What the task requires:
All lines from the opening of the material up to and including the line with "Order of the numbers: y" should be transcribed exactly, pictures excepted.

Data for this exercise:
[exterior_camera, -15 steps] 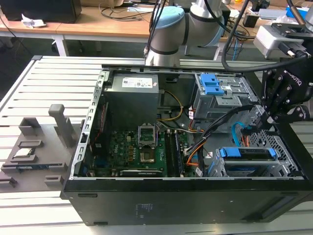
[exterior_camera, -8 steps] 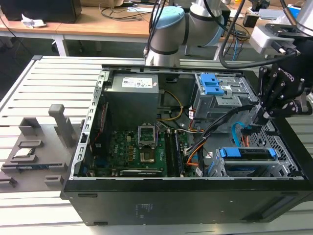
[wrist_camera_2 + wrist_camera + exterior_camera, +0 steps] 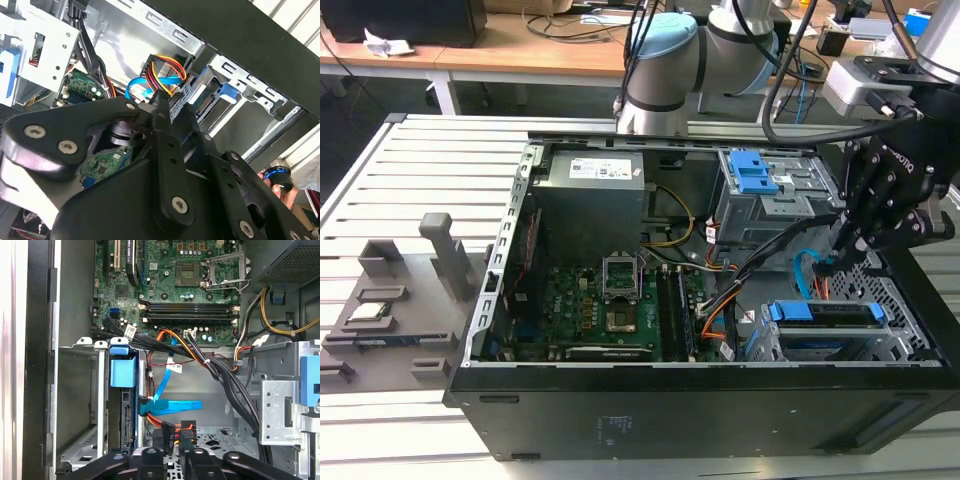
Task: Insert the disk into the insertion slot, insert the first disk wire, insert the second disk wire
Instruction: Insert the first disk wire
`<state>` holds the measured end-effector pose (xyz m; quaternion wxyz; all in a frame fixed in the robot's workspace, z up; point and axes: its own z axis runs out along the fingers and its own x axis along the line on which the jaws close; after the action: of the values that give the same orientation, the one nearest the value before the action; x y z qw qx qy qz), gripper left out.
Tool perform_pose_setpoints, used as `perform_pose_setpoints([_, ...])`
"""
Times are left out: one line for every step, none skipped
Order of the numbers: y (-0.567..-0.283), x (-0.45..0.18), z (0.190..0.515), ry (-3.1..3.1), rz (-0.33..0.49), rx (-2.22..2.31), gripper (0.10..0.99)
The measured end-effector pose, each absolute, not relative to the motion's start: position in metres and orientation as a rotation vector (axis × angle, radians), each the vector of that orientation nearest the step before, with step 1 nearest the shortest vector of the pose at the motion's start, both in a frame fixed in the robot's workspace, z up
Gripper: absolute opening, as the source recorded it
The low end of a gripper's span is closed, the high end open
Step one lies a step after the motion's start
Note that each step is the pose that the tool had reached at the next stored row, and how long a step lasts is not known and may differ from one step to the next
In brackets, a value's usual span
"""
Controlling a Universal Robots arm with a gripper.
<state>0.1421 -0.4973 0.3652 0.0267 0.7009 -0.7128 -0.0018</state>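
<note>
The disk, silver in its blue carrier, sits inside the insertion slot, a silver perforated cage at the case's front on the exterior view's right. My gripper hangs just behind that cage. In the second wrist view the gripper is shut on a black connector with red, yellow and black wires. The same connector lies close to the disk's rear edge. A flat blue disk wire ends in a blue plug touching that edge.
A grey cage with two blue latch tabs stands behind the gripper. Black cable bundles cross between the cages. The motherboard and power supply fill the case's left. A grey fixture lies outside the case.
</note>
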Motion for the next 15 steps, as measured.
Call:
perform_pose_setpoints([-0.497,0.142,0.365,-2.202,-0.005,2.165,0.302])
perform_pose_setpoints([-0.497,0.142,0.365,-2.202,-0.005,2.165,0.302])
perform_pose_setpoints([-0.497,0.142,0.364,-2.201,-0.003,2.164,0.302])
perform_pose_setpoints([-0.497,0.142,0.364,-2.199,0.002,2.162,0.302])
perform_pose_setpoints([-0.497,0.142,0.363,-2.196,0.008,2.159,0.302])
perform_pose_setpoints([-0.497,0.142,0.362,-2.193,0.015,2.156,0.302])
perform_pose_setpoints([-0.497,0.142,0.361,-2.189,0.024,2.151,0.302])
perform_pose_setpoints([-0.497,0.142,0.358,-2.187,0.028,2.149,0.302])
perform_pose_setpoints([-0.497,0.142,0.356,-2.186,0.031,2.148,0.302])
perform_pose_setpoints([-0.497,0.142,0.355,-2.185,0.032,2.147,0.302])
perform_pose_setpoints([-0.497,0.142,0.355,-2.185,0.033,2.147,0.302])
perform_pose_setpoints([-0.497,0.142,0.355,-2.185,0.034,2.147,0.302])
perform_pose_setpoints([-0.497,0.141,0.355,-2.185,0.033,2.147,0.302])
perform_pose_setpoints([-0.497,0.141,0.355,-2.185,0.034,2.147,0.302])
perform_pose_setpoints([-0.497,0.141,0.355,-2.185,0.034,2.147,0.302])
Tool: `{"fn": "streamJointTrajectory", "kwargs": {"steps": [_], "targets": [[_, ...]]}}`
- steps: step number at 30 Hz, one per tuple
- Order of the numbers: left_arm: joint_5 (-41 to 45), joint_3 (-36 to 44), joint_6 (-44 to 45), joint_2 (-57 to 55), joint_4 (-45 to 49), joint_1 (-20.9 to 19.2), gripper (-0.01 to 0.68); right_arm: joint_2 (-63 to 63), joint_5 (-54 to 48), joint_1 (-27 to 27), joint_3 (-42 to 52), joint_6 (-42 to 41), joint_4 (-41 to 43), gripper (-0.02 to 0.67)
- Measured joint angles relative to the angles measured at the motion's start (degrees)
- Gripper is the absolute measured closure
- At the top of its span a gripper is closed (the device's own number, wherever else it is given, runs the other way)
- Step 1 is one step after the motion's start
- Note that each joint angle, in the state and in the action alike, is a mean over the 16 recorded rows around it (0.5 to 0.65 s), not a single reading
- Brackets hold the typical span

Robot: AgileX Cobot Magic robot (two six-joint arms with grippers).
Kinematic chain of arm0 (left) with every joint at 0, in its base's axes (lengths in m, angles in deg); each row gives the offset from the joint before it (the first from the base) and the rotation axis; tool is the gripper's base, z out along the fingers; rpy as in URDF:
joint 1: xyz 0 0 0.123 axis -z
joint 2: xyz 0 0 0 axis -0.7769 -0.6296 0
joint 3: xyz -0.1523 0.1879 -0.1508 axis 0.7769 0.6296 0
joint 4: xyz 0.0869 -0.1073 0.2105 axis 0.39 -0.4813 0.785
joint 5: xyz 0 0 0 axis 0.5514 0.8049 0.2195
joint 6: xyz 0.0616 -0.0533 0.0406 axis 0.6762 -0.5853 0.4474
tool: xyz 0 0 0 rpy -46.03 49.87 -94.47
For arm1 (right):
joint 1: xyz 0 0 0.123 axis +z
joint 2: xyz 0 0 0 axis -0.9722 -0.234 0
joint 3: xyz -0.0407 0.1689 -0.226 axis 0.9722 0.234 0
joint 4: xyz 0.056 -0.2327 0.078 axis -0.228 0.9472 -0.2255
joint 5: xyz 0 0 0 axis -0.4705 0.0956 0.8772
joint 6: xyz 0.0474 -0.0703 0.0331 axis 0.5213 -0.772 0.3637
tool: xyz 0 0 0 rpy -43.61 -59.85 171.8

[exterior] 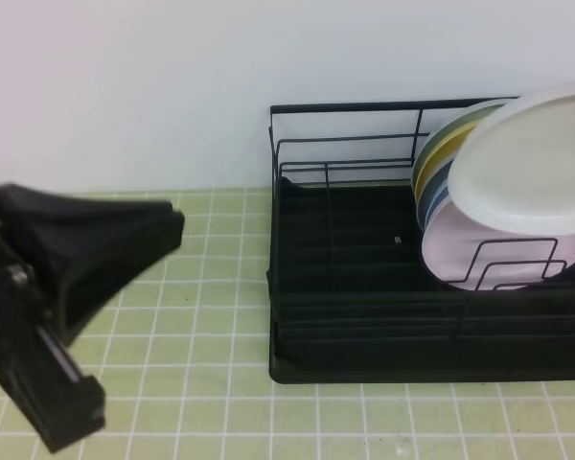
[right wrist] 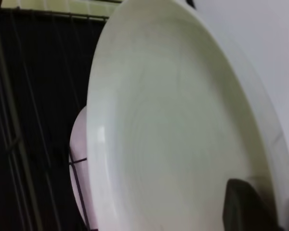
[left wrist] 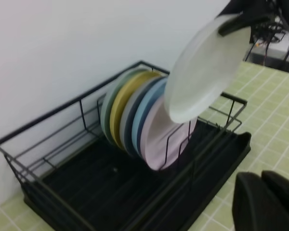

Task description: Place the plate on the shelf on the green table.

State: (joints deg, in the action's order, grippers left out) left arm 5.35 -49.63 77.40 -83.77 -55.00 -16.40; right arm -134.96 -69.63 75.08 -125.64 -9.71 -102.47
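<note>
Right gripper (left wrist: 241, 21): dark fingers pinch the top rim of the white plate (left wrist: 204, 67); one finger pad (right wrist: 250, 204) shows against the plate's rim in the right wrist view. Grip is at the plate's upper edge, so the plate hangs below the fingers, face tilted, long axis running steeply down toward the rack.

Plate: plain, glossy, round, shallow rim. It is held in the air above the right end of the black wire rack (exterior: 364, 287), its lower edge just in front of the pink plate (left wrist: 166, 137); whether it touches cannot be told. Behind the pink one stand blue, yellow and pale green plates, all upright in the dividers.

Left gripper (exterior: 125, 249): fingers pressed together, empty, low over the green tiled table (exterior: 220, 383) near its front left, well apart from the rack.

Judgement: right arm carries the job; next move is lowering the plate's bottom edge into the free slot ahead of the pink plate.
</note>
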Motion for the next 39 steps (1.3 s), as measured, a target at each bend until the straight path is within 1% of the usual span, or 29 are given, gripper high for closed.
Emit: {"fn": "streamJointTrajectory", "kwargs": {"steps": [6,14,32,36,39], "targets": [[-2.57,4.36,-1.47,-0.02,0.82,0.00,0.674,-5.03,-0.78,0.71,-2.77,-4.37,1.77,0.561],[-5.16,7.68,-1.93,-0.08,-0.16,0.00,0.674,-9.27,0.49,1.50,-3.33,-7.73,3.06,0.561],[-5.85,8.49,-2.14,-0.14,-0.46,0.00,0.674,-15.15,1.07,1.53,-3.45,-6.98,4.40,0.558],[-5.85,8.49,-2.14,-0.14,-0.46,0.00,0.674,-15.75,0.71,1.53,-3.47,-5.85,3.99,0.539],[-5.85,8.49,-2.14,-0.14,-0.46,0.00,0.674,-16.09,0.35,1.53,-3.48,-4.81,3.77,0.505]]}}
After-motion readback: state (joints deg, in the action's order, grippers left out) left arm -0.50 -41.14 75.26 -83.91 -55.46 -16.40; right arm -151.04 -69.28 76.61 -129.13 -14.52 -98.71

Task solution:
[exterior_camera, -15 steps] 
[exterior_camera, -8 steps] 
[wrist_camera_2 + wrist_camera + exterior_camera, +0 steps] 
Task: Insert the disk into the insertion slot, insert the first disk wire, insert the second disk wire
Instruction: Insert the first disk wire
`<state>` holds the measured end-effector pose (xyz m; quaternion wxyz; all in a frame fixed in the robot's workspace, z up; point and axes: its own z axis runs out along the fingers and its own x axis along the line on which the jaws close; after the action: of the values that give the same orientation, the one nearest the value before the action; x y z qw qx qy qz), gripper left out.
Tool perform_pose_setpoints, used as `perform_pose_setpoints([_, ...])`
"""
Times are left out: one line for every step, none skipped
Order of the numbers: y (-0.567..-0.283), x (-0.45..0.18), z (0.190..0.515), ry (-3.1..3.1), rz (-0.33..0.49), rx (-2.22..2.31), gripper (0.10..0.99)

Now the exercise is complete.